Task instructions
Restate the records in full and exactly, with no images included.

Records for this exercise

┌────────

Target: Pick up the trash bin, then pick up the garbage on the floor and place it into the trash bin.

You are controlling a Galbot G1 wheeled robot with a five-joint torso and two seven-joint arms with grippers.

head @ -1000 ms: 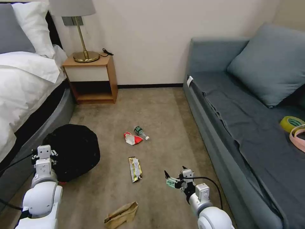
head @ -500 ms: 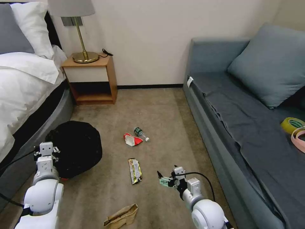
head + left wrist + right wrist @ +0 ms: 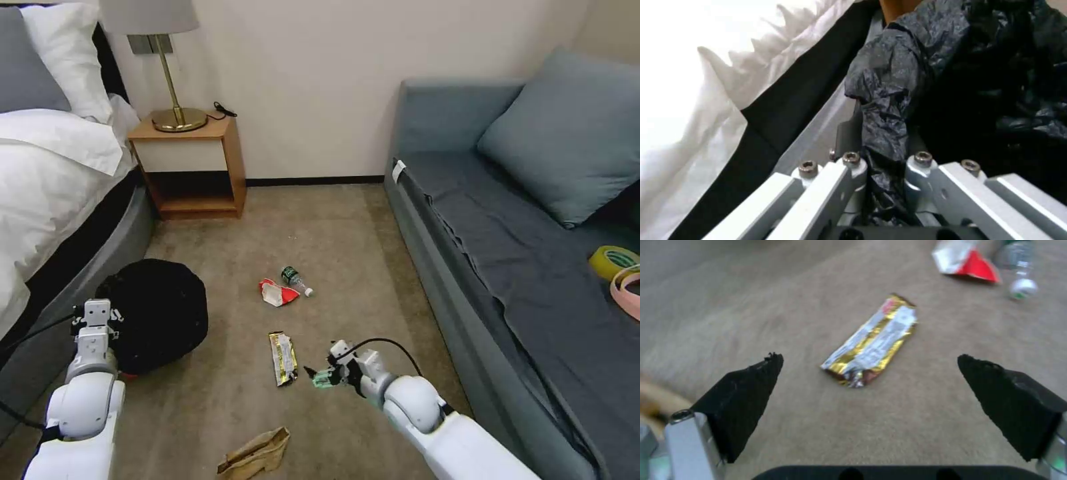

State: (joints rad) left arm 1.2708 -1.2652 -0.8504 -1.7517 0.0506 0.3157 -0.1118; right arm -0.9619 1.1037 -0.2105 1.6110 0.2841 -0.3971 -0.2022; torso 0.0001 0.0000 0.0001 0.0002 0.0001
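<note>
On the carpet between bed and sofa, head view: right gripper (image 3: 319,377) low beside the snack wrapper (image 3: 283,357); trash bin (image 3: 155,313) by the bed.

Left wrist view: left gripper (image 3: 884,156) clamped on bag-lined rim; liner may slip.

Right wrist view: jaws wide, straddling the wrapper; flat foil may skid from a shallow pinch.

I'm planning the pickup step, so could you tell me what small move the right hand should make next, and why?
Probably ease the right hand forward and down over the gold snack wrapper: its fingers are spread wide, the wrapper lies flat on the carpet just ahead between them, untouched. The left hand already grips the trash bin's black bag.
</note>
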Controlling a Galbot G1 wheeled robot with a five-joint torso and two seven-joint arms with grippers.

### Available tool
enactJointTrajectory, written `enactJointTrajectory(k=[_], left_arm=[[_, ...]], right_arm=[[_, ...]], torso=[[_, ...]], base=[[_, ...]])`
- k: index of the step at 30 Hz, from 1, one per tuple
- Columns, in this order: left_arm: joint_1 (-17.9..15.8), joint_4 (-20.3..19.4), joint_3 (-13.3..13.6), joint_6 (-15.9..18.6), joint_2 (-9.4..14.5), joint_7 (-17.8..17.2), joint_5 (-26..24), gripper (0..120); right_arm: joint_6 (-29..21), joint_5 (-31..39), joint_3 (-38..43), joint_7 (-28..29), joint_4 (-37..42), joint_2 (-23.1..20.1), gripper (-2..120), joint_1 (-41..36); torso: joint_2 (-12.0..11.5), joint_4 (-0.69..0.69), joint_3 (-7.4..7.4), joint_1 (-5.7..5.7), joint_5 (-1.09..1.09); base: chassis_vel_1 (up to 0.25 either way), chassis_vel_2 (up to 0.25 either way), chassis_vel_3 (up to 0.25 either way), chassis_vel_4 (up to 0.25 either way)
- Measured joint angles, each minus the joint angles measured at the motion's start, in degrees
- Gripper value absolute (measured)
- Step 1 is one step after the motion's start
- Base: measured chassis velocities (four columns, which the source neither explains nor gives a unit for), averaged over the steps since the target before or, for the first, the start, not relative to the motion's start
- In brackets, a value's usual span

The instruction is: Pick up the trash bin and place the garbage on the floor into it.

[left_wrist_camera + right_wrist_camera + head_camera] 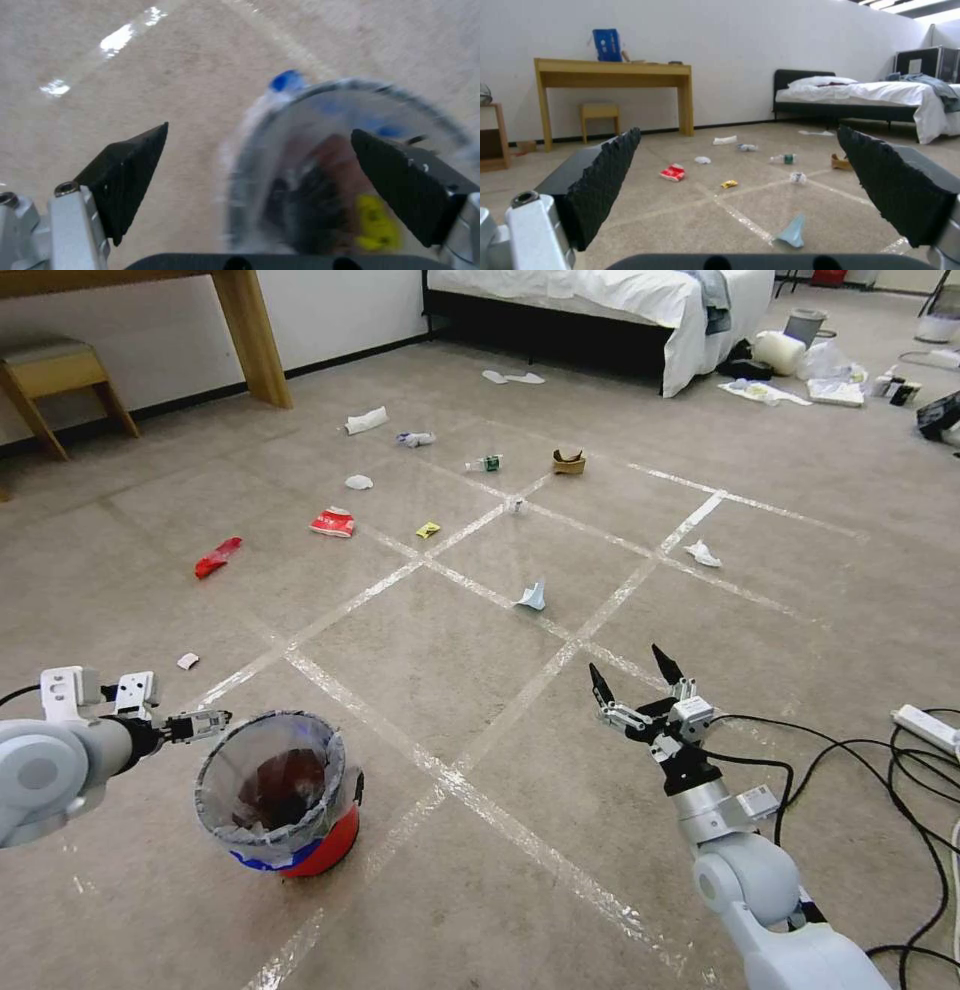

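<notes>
- I have the trash bin [280, 805] nearest to me, standing on the floor [480, 910] at the near left; it is red with a blue band, and a clear bag is folded over its rim.
- My left gripper [205, 725] sits at the bin's left rim. In the left wrist view its fingers [127, 176] are spread, one outside the rim over the carpet and one over the bin's mouth [320, 176]; nothing is clamped.
- Inside the bin I can see something dark and a yellow scrap [375, 225] through the bag.
- My right gripper [632, 670] hangs above the carpet at the near right, fingers released and holding nothing, pointing out toward the litter.
- Black cables [850, 760] and a white power strip [925, 728] lie at the near right edge.
- A small white scrap [187, 661] lies just beyond the left gripper.
- Toward the middle, a pale blue scrap [532, 595] rests beside a tape line [560, 655], with a crumpled white tissue [702, 554] to its right.
- On the left at mid distance lie a red wrapper [217, 557], a red and white packet [333, 522] and a small yellow wrapper [428, 530].
- Farther out I see a clear green-labelled bottle [485, 463], a torn brown paper bag [568, 462] and more white tissues [366, 421].
- At the far side stand a wooden desk [250, 330] and stool [55, 380] on the left, and a bed [620, 300] with white bedding on the right.
</notes>
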Motion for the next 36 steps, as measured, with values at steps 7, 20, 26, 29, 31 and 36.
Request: enactJointTrajectory(k=[7,20,26,29,31,36], left_arm=[[1.5,5.8,1.6,-0.3,1.3,9.6,9.4,96],[1.7,12.3,2.9,-2.7,-1.0,17.6,9.9,95],[0.8,11.5,4.2,-2.7,-1.7,17.5,8.8,95],[-3.3,12.1,7.9,-2.8,-2.1,17.2,8.2,95],[-4.5,12.4,8.8,-2.8,-2.2,17.1,8.0,95],[-5.5,14.0,10.0,-3.0,-2.2,17.1,8.1,94]], right_arm=[[0.0,-0.1,-0.4,0.0,-0.4,-0.1,100,0.3],[0.0,-0.6,-3.0,0.3,-2.2,0.5,100,1.9],[-0.1,-0.7,-3.9,0.5,-3.1,1.4,100,2.7],[-0.1,-0.8,-4.2,0.5,-3.8,1.8,100,3.1],[-0.1,-0.8,-4.2,0.5,-3.9,1.8,100,3.1],[0.0,-0.7,-5.2,0.6,-5.0,1.7,100,4.3]], torso=[[0.0,0.0,0.0,0.0,0.0],[0.0,0.0,0.0,0.0,-0.01],[0.0,0.0,0.0,0.0,0.0],[0.0,0.01,0.0,0.0,-0.01],[0.0,-0.02,0.0,0.0,-0.01],[0.0,0.0,0.0,0.0,-0.01]], base=[[0.0,0.0,0.0,0.0],[0.0,0.0,0.0,0.0],[0.0,0.0,0.0,0.0],[0.0,0.0,0.0,0.0],[0.0,0.0,0.0,0.0],[0.0,0.0,0.0,0.0]])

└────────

Solution to this problem
Target: Pick up the trash bin, then pick up the garbage on the floor and place it into the trash bin.

You are controlling a Galbot G1 wheeled robot with a five-joint torso and two seven-joint arms with grippers.

head @ -1000 ms: 
head @ -500 ms: 
head + left wrist + right wrist @ +0 ms: 

State: (joints rad) left arm 1.2708 -1.2652 -0.8504 -1.7517 0.0506 0.3157 -0.1118; right arm -0.9619 1.1037 -0.2105 1.6110 0.2841 -0.3971 -0.2022; torso 0.0001 0.0000 0.0001 0.0002 0.0001
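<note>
On the carpet between bed and sofa, head view: right gripper (image 3: 319,377) low beside the snack wrapper (image 3: 283,357); trash bin (image 3: 155,313) by the bed.

Left wrist view: left gripper (image 3: 884,156) clamped on bag-lined rim; liner may slip.

Right wrist view: jaws wide, straddling the wrapper; flat foil may skid from a shallow pinch.

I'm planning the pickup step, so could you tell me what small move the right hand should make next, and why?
Probably ease the right hand forward and down over the gold snack wrapper: its fingers are spread wide, the wrapper lies flat on the carpet just ahead between them, untouched. The left hand already grips the trash bin's black bag.
</note>
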Controlling a Galbot G1 wheeled robot with a five-joint torso and two seven-joint arms with grippers.

### Available tool
enactJointTrajectory, written `enactJointTrajectory(k=[_], left_arm=[[_, ...]], right_arm=[[_, ...]], torso=[[_, ...]], base=[[_, ...]])`
- k: index of the step at 30 Hz, from 1, one per tuple
- Columns, in this order: left_arm: joint_1 (-17.9..15.8), joint_4 (-20.3..19.4), joint_3 (-13.3..13.6), joint_6 (-15.9..18.6), joint_2 (-9.4..14.5), joint_7 (-17.8..17.2), joint_5 (-26..24), gripper (0..120); right_arm: joint_6 (-29..21), joint_5 (-31..39), joint_3 (-38..43), joint_7 (-28..29), joint_4 (-37..42), joint_2 (-23.1..20.1), gripper (-2..120), joint_1 (-41..36); torso: joint_2 (-12.0..11.5), joint_4 (-0.69..0.69), joint_3 (-7.4..7.4), joint_1 (-5.7..5.7), joint_5 (-1.09..1.09); base: chassis_vel_1 (up to 0.25 either way), chassis_vel_2 (up to 0.25 either way), chassis_vel_3 (up to 0.25 either way), chassis_vel_4 (up to 0.25 either way)
- Measured joint angles, each minus the joint angles measured at the motion's start, in degrees
- Gripper value absolute (measured)
- Step 1 is one step after the motion's start
- Base: measured chassis velocities (four columns, which the source neither explains nor gives a unit for), averaged over the steps since the target before or, for the first, the start, not relative to the motion's start
- In brackets, a value's usual span

The instruction is: Pick up the trash bin and place the garbage on the floor into it.

[left_wrist_camera + right_wrist_camera + head_camera] 

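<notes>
- I have the trash bin [280, 805] nearest to me, standing on the floor [480, 910] at the near left; it is red with a blue band, and a clear bag is folded over its rim.
- My left gripper [205, 725] sits at the bin's left rim. In the left wrist view its fingers [127, 176] are spread, one outside the rim over the carpet and one over the bin's mouth [320, 176]; nothing is clamped.
- Inside the bin I can see something dark and a yellow scrap [375, 225] through the bag.
- My right gripper [632, 670] hangs above the carpet at the near right, fingers released and holding nothing, pointing out toward the litter.
- Black cables [850, 760] and a white power strip [925, 728] lie at the near right edge.
- A small white scrap [187, 661] lies just beyond the left gripper.
- Toward the middle, a pale blue scrap [532, 595] rests beside a tape line [560, 655], with a crumpled white tissue [702, 554] to its right.
- On the left at mid distance lie a red wrapper [217, 557], a red and white packet [333, 522] and a small yellow wrapper [428, 530].
- Farther out I see a clear green-labelled bottle [485, 463], a torn brown paper bag [568, 462] and more white tissues [366, 421].
- At the far side stand a wooden desk [250, 330] and stool [55, 380] on the left, and a bed [620, 300] with white bedding on the right.
</notes>
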Motion for the next 36 steps, as measured, with values at steps 7, 20, 26, 29, 31 and 36.
Request: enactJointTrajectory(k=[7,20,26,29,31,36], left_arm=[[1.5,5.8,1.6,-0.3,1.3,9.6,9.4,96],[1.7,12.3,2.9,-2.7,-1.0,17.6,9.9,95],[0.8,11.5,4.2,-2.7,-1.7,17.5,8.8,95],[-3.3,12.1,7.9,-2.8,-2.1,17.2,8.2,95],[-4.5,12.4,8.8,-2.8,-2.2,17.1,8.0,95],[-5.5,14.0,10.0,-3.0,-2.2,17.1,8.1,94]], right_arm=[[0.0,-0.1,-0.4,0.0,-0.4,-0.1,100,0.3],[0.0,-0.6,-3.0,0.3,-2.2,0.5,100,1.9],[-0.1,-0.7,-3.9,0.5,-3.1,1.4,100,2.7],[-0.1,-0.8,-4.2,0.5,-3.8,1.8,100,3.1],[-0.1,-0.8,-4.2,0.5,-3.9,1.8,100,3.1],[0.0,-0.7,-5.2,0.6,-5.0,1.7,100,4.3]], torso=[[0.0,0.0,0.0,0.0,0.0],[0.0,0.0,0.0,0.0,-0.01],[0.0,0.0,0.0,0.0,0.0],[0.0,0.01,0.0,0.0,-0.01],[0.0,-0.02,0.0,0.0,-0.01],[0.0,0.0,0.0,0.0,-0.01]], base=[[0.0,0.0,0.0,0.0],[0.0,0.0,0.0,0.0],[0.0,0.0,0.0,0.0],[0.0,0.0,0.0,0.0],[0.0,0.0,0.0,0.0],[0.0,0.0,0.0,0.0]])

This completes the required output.